2024-07-26T17:02:17 See commit

The recent commit titled "hlo_evaluator: Don't dereference a disengaged optional" addresses a critical issue in the HLO evaluator by ensuring that the code does not attempt to dereference an optional value that may not be present. The change primarily focuses on the function that parses evaluation error details from an absl::Status object. The original implementation incorrectly assumed that the optional value would always contain a valid entry, which could lead to runtime errors if the value was absent. The updated code now checks for the presence of the value before attempting to access it, thus improving the robustness of error handling.

In addition to this safeguard, the commit also includes modifications to the associated header and test files to reflect the changes made in the evaluation error parsing logic. New tests have been added to validate the behavior of the parsing function under various conditions, including cases where the payload is absent or present. Overall, this commit enhances the reliability of the HLO evaluator by preventing potential dereferencing errors and ensuring that the system handles evaluation errors more gracefully.

Files changed

third_party/xla/xla/hlo/evaluator/BUILD
third_party/xla/xla/hlo/evaluator/hlo_evaluator.cc
third_party/xla/xla/hlo/evaluator/hlo_evaluator.h
third_party/xla/xla/hlo/evaluator/hlo_evaluator_test.cc

2024-07-26T17:08:19 See commit

The commit addresses a data race issue in the coordination_service_test.cc file by implementing notifications to ensure the correct ordering of operations across threads. The changes involve modifying the error polling mechanism for tasks to utilize absl::Notification, which allows for synchronization between threads. This ensures that the heartbeat errors are properly propagated to all tasks and that the status callbacks are executed in the expected order.
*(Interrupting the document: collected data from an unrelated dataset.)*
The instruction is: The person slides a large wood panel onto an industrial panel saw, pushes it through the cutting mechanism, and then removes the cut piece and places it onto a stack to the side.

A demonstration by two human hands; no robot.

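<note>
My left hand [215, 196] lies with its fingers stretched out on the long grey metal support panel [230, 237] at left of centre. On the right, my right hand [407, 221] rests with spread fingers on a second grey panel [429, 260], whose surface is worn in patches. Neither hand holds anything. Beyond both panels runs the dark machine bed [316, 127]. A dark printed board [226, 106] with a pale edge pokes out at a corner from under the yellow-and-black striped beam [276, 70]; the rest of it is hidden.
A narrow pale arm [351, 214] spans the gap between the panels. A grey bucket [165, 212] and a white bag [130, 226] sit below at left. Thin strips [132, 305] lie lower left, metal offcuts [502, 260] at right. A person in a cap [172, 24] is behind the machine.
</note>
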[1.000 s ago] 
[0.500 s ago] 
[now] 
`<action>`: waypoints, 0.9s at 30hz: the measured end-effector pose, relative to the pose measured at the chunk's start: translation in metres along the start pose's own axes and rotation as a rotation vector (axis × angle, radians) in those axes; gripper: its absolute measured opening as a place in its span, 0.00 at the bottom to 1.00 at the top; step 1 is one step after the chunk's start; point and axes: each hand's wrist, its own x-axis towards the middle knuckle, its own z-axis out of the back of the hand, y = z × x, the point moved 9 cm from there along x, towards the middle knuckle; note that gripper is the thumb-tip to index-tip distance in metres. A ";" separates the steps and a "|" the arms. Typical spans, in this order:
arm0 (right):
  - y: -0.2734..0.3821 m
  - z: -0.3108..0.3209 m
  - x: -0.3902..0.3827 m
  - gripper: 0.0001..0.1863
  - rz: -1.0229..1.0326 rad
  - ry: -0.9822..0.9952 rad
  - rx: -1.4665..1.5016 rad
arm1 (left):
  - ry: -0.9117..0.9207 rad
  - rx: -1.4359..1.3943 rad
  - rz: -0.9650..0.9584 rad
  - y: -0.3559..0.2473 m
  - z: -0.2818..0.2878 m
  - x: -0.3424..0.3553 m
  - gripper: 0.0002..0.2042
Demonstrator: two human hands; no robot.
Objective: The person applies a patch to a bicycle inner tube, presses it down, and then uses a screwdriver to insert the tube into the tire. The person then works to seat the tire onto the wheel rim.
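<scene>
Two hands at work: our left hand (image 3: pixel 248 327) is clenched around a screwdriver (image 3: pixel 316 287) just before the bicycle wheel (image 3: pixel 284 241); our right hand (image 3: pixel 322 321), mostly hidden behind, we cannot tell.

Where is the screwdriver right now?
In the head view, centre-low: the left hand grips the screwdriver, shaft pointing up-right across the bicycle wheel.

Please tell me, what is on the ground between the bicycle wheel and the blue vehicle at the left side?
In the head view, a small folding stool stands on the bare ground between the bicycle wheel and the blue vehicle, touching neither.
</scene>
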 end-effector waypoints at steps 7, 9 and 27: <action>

In addition to enhancing the synchronization, the commit also removes redundant code related to storing statuses in a vector, streamlining the test logic. The modifications help to ensure that errors are reported accurately when tasks fail to send heartbeats, thereby improving the reliability of the coordination service's error handling during testing. Overall, the changes contribute to more robust and thread-safe unit tests for the coordination service.

Files changed

third_party/xla/xla/tsl/distributed_runtime/coordination/coordination_service_test.cc

2024-07-26T18:14:49 See commit

This commit involves the relocation of the model_builder component from the TensorFlow Lite core directory to the TensorFlow compiler/converter module. The changes include the addition of new files model_builder_base.cc and model_builder_base.h in the tensorflow/compiler/mlir/lite/core directory, which likely serve as the foundational implementation for the model builder within the new context.

Additionally, modifications were made to several build files to reflect this change, including updates to BUILD files and CMakeLists.txt in both the compiler and Lite core directories. The original model_builder.cc file has been removed from the TensorFlow Lite core, indicating a complete transition of the model-building functionality to the compiler/converter framework.

Files changed

tensorflow/compiler/mlir/lite/core/BUILD
tensorflow/compiler/mlir/lite/core/model_builder_base.cc
tensorflow/compiler/mlir/lite/core/model_builder_base.h
tensorflow/lite/CMakeLists.txt
tensorflow/lite/core/BUILD
tensorflow/lite/core/model_builder.cc
tensorflow/lite/core/model_builder.h

2024-07-26T21:06:27 See commit

This commit introduces an experimental feature in the XLA (Accelerated Linear Algebra) GPU backend, allowing command buffers to be enabled during profiling sessions. By default, when profiling is active, the system switches from utilizing command buffers to an op-by-op execution mode to prevent potential issues such as memory corruption. The new flag, xla_enable_command_buffers_during_profiling, is added to the debug options, allowing users to toggle this behavior. The default setting for this flag is false, meaning that command buffers will not be used during profiling unless explicitly enabled.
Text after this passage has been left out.